Empowering Change?

The UN Secretary-General’s take on global protests is conservative, but realistic

“We face a once-in-a-generation opportunity to empower people in our changing world.” These were not the words of a protester on Tahrir Square, Puerta del Sol or Wall Street, although they could have been. They were the words of UN Secretary-General Ban Ki-moon.

On 16 Feb., Ban took to the red carpet podium in the Hofburg’s imperial reception hall cautioning Austria’s political elite to listen more carefully to the protest calls that had filled the streets of Cairo, Athens and New York in recent months. The UN, he promised, would support the young protesters’ demands for change.

A momentous statement, coming from the Secretary-General of the UN. Yet the protesters might disagree: Their demands stretch far beyond what Ban suggested.

Ban described the Arab revolutions and protest movements in Europe and the US as the struggle of a young generation for economic equality and democracy. So far, so good.

The crux is how democracy is defined. Comparing the Arab Spring to the Occupy Movement has become a commonplace, but obliterates important differences. It is true that both the protesters on Tahir Square and the campers outside St Paul’s Cathedral in London were frustrated about political corruption, lacking involvement in political processes and a bleak economic situation with rising unemployment and rents. However, they differed as to the political remedies.

Judged by the outcome of the Tunisian or Egyptian revolutions, “democracy” for the protesters in these countries meant representative democracy based on free and fair elections. Both countries have put their hopes in their newly elected parliaments. If Tunisians’ hopes seem realistic, the success of Egyptian democracy is more uncertain. It will depend on how effectively the parliament can thwart the military’s ambitions.

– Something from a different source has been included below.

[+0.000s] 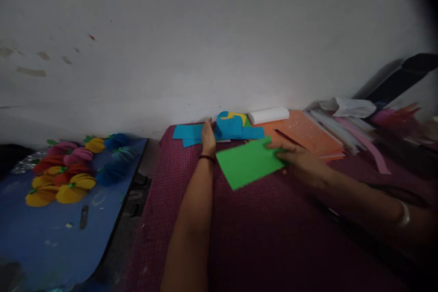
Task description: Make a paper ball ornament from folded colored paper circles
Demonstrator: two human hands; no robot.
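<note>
A rectangular sheet of green paper (pixel 251 163) is pinched at its right end by my right hand (pixel 297 159), raised over the cloth-covered surface. Further back, my left hand (pixel 208 139) reaches to the blue paper strips (pixel 188 132), edge-on, with its fingers stretched out. Beside its fingers, one blue strip (pixel 232 127) curls up in a loop. Pieces of yellow paper (pixel 239 117) show behind that loop. I cannot tell whether my left hand touches the strips.
Orange sheets (pixel 308 132), a pencil (pixel 285 137) and a white paper roll (pixel 268 115) lie along the wall (pixel 212 45). Pink strips (pixel 366 141) are at the right. On a blue table (pixel 51 246) at left sit several colourful paper ornaments (pixel 75 187) and a dark cutter-like object (pixel 84 217).
</note>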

For Occupy London or Occupy Wall Street, true democracy has a different meaning. Their ideal is a leaderless direct democracy where decisions are made purely by consensus. The like-minded Spanish group Democracia Real YA (Real Democracy NOW) makes the point clearly in its manifesto. The document interprets the Ancient Greek word demokratia as meaning that “government is made by everyone of us.”

Occupy has practised this form of decision making on a small scale. A YouTube video, uploaded by Wall Street occupiers, shows the procedure in action: Motions are announced by a spokes-person and repeated in chorus to ensure that everybody in the square can hear them – the now legendary “human microphone”. Objections are discussed, and decisions are made only once
everyone has signalled their approval by a show of hands.

While the political establishment might find Ban Ki-moon’s support of the protesters meaningful, perhaps even radical, Occupy protesters will consider his proposals (creating jobs and appointing a UN Adviser on Youth) woefully inadequate: To them, true equality can be achieved only by a complete overhaul of the existing political system.

It is not surprising that the UN does not subscribe to all of Occupy’s demands. International organisations are at odds with the direct democracy model because decisions are made by delegates on behalf of their people, rather than by the people themselves. In the protesters’ eyes, the UN lacks legitimacy as the world’s  organ of peace keeping and conflict resolution.

Indeed, Ban’s speech revealed ambiguous feelings towards the protesters’ power to challenge governments. Although he stressed that the world’s three billion young people were “not a threat”, but an “opportunity”, Ban also issued a warning: Ben Ali was forced out of office because he had refused to listen to his people’s demands; the same might happen to political leaders elsewhere. In a direct democracy, it certainly would.

Protesters might dismiss Ban’s speech as an attempt to contain change within the existing system. In fact, however, what Ban proposes comes quite close to their demand for more direct involvement in politics.

“The beauty of direct democracy,” a young woman from Occupy Wall Street says in a YouTube video, “is that it adjusts to get everyone on board with what’s happening.” Ban stressed the importance of bringing people on board by giving them a voice in politics. This can be done in a parliamentary system that takes its representative task seriously.

Direct democracy works well for Occupy assemblies, but it would be impractical, to say the least, in running a country. Lengthy and cumbersome, it makes it impossible to take the decisive action necessary, for example, to stop Europe from slithering into recession.

Radical idealism is important because it draws attention to persisting inequalities. However, Ban Ki-moon’s speech is a more realistic assessment of what works.

 

Catharine Eibl is an Oxford graduate and student of Advanced International Relations at the Diplomatic Academy in Vienna.